Since this is a life-threatening condition, and assuming the safety and efficacy will be robust, the Company intends to apply to the FDA for approval of an advanced clinical trial that would be regarded as a pivotal trial equivalent to a Phase II/III. In addition, the Company expects to receive approval for an Orphan Drug status and Fast Track designation, which will significantly reduce the costs and shorten the development timeline towards commercialization of the product while providing additional protection from competition.
Ophir Shahaf, CEO of Hadasit Bio Holdings, said, "We are excited about the progress in Enlivex, which is one of Hadasit Bio-Holdings' most advanced portfolio companies.

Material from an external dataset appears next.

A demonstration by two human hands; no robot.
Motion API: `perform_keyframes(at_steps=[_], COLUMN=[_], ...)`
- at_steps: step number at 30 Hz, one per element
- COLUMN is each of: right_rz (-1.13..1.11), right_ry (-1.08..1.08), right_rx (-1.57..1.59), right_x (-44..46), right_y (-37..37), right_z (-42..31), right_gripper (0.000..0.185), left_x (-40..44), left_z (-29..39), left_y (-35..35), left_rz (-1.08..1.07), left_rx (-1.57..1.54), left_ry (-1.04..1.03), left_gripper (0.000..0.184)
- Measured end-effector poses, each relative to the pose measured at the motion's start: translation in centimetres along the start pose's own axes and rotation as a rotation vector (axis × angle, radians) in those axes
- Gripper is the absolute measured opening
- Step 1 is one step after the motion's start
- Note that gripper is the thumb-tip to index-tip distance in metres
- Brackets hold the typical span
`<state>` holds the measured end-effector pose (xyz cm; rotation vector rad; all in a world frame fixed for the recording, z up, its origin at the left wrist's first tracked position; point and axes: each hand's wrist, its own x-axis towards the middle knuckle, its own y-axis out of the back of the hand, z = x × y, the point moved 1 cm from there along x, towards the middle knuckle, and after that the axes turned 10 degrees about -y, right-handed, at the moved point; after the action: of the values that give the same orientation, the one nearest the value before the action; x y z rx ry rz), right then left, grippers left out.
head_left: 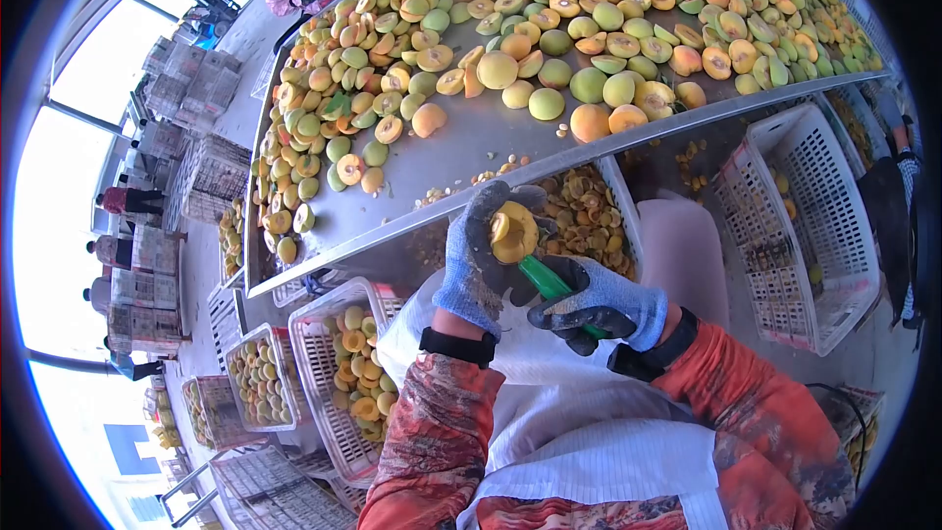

In addition to Enlivex's progress, we have also noticed a general trend in favor of cell therapy technologies and stem cell therapy. This area was an unfulfilled promise up until a few years ago, but has recently received recognition by major players in the field – pharmaceutical companies, regulators and investors – as a breakthrough technology with the potential to bring about real change in pharmaceutical innovation, where there has been a significant decrease in quantity and quality of effective treatments in recent years."
Alon Moran, CEO of Enlivex, added, "We are encouraged by the results observed to date, both in terms of safety and efficacy. Although the results are partial and not yet final, we will have a significant asset if the remaining results are consistent with what we have seen so far. We expect to complete the trial in the near future and are preparing for the next, larger, multi-national study. In a year's time, we may be in the midst of an advanced, substantial trial and close to agreements with strategic partners."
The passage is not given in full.